Assigned task:
Find the word "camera" in the data, then copy each line where it is found.

----

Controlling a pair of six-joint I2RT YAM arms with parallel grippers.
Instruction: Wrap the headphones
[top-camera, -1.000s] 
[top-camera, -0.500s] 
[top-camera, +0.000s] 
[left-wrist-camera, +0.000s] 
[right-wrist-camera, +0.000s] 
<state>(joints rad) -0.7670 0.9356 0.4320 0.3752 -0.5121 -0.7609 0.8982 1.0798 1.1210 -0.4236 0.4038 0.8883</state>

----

Written answer:
[top-camera, -1.000s] 
[top-camera, -0.500s] 
[top-camera, +0.000s] 
[left-wrist-camera, +0.000s] 
[right-wrist-camera, +0.000s] 

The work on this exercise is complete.